PROBLEM: From the entries that follow, extract each line holding the string "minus".

(Items from a data source)

------------------------

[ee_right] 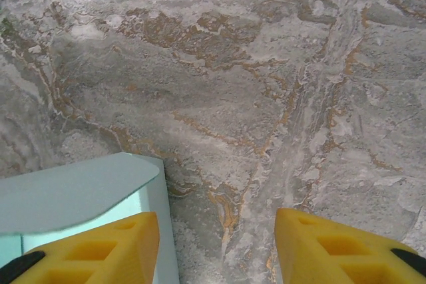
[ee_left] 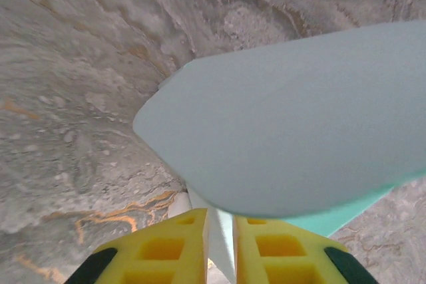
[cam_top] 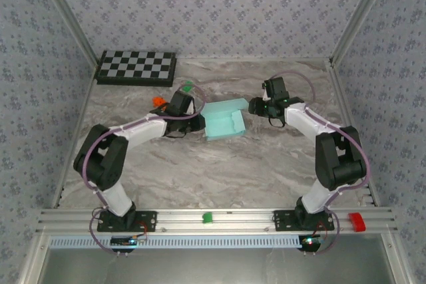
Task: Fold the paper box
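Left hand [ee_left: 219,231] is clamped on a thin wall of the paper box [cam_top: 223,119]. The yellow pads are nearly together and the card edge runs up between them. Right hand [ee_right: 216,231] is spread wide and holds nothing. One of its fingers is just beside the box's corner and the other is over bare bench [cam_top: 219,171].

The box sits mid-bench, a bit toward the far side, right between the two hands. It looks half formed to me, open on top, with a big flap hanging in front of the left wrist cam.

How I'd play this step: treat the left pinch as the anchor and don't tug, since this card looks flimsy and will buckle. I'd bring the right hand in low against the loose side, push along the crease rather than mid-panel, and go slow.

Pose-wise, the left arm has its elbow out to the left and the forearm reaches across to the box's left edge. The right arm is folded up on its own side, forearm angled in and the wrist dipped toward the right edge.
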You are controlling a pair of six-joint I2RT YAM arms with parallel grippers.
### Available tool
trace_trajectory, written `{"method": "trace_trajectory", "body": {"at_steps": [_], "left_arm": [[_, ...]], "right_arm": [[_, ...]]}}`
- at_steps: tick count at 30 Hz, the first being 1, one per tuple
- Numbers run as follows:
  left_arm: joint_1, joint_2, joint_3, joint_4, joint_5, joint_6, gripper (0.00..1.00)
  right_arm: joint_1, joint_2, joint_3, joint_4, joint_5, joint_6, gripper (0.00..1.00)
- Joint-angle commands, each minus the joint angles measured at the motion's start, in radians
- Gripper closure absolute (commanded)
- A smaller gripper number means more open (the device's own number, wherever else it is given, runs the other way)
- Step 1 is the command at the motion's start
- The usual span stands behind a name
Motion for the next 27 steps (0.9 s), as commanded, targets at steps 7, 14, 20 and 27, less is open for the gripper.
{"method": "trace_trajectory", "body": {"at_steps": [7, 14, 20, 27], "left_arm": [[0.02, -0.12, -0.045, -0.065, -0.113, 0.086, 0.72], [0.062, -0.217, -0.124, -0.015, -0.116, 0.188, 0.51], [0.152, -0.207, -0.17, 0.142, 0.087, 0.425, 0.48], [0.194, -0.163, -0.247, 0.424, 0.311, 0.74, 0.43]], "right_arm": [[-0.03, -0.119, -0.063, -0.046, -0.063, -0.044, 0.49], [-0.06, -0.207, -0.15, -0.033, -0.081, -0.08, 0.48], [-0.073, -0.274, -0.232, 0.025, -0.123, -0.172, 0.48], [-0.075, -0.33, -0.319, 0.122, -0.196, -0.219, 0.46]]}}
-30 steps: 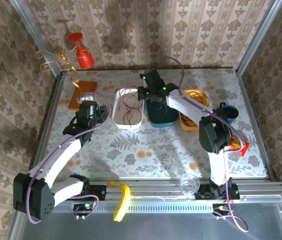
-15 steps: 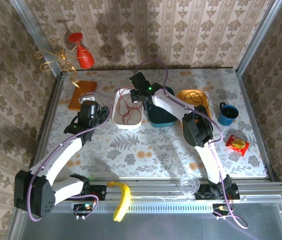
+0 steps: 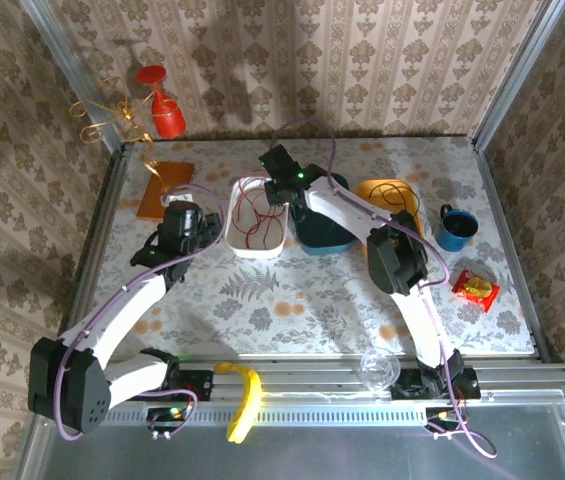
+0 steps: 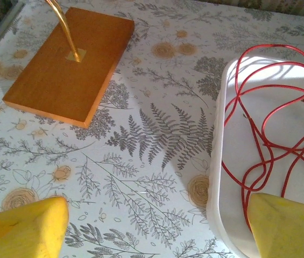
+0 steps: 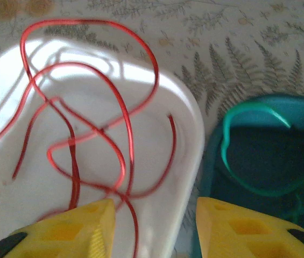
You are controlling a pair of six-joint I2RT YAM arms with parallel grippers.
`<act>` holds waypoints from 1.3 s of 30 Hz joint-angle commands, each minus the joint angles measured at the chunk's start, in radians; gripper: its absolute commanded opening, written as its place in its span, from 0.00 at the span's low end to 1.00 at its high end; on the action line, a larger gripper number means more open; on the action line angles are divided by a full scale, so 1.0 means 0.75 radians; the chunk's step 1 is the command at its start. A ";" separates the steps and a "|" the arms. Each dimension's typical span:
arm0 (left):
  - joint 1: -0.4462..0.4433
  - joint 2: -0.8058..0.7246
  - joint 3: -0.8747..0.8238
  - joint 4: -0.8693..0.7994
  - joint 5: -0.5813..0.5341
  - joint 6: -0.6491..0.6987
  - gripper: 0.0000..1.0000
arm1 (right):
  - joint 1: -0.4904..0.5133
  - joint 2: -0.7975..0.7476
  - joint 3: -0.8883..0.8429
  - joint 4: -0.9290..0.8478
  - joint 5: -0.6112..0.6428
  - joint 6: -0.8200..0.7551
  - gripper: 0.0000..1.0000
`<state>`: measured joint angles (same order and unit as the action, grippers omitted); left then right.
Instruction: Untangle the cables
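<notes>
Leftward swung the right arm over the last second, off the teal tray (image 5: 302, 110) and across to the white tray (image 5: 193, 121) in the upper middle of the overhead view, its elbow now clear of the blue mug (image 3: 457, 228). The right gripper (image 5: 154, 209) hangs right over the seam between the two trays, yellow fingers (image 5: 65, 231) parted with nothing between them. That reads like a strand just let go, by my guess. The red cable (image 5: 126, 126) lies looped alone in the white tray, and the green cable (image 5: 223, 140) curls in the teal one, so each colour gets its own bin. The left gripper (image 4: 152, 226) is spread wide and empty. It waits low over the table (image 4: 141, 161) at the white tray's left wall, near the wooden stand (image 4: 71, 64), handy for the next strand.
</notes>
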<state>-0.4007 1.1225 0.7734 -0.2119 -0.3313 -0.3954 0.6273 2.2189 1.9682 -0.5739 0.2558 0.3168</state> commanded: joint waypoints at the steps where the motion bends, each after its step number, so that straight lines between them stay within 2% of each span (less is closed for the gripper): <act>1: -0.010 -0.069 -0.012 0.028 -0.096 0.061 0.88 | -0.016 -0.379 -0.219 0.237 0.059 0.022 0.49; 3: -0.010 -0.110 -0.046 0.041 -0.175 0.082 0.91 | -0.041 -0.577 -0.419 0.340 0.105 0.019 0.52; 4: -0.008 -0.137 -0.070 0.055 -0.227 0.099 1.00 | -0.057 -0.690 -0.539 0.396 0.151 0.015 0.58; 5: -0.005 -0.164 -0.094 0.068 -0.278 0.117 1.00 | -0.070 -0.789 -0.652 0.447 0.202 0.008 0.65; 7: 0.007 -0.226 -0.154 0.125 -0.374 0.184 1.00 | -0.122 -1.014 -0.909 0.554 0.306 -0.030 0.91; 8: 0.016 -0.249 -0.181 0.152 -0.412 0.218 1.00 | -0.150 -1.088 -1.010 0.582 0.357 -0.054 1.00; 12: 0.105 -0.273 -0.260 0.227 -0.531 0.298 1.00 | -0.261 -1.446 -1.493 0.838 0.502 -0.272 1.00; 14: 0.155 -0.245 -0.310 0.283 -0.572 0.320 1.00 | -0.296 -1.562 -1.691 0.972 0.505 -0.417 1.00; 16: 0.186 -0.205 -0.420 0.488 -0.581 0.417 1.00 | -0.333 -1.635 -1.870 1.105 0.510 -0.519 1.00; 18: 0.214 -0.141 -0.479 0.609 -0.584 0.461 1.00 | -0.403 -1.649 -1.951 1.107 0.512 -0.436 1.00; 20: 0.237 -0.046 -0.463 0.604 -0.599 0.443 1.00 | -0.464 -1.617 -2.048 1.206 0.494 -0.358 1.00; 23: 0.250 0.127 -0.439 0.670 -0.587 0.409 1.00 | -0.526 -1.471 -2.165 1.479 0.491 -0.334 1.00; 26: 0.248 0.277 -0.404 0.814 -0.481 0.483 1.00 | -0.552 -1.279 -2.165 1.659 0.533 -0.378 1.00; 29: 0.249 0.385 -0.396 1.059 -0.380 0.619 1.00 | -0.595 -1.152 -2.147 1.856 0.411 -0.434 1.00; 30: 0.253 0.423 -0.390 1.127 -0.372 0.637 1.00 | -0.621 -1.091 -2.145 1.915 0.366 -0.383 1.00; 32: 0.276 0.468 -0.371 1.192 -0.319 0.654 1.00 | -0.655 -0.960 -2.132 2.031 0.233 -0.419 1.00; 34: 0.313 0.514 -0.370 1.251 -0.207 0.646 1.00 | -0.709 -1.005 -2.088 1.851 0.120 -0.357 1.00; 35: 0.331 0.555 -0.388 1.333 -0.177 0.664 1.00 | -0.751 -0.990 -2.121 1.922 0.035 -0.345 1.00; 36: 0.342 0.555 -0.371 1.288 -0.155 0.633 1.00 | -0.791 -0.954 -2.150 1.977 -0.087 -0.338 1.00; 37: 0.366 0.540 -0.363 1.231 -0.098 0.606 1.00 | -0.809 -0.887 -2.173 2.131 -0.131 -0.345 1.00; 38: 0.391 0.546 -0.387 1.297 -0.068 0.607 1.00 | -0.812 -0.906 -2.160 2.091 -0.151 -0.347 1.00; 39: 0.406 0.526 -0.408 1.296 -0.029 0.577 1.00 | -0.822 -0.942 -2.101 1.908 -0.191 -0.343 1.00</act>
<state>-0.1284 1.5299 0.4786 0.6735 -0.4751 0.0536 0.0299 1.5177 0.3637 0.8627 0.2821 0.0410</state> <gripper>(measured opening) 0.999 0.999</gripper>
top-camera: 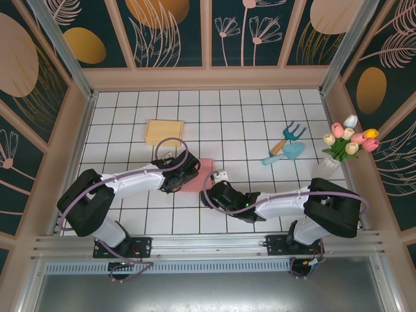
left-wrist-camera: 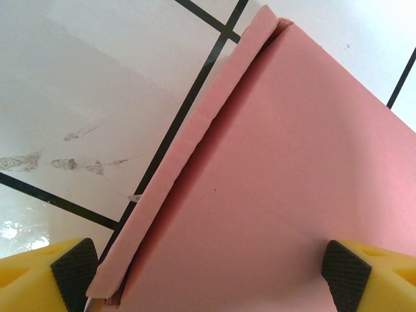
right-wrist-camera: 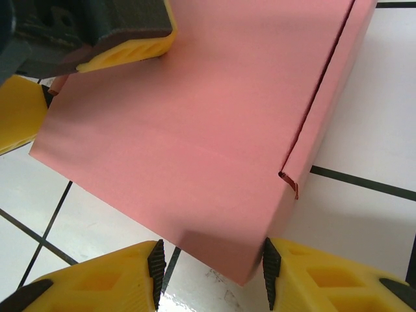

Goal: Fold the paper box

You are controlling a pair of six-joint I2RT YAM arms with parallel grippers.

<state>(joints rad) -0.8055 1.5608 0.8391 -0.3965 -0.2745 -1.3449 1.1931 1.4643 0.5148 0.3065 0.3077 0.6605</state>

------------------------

EXPECTED ANSWER:
- Joint-angle commands, each minus the joint angles measured at the motion's start, in radians
`<act>` holds waypoints from 1.3 s of 30 Hz joint-angle commands, each minus the joint angles measured at the chunk's start, in radians; gripper: its absolute commanded opening, written as its place in its span, from 0.00 at the span's low end to 1.00 at its high end; on the action line, a larger gripper number means more open; on the action line angles are divided by a full scale, so 1.0 means 0.75 radians; the chunk's step 1 is the command at its start. A ";" separates the steps and a "|" the arms. Each dimension's typical span:

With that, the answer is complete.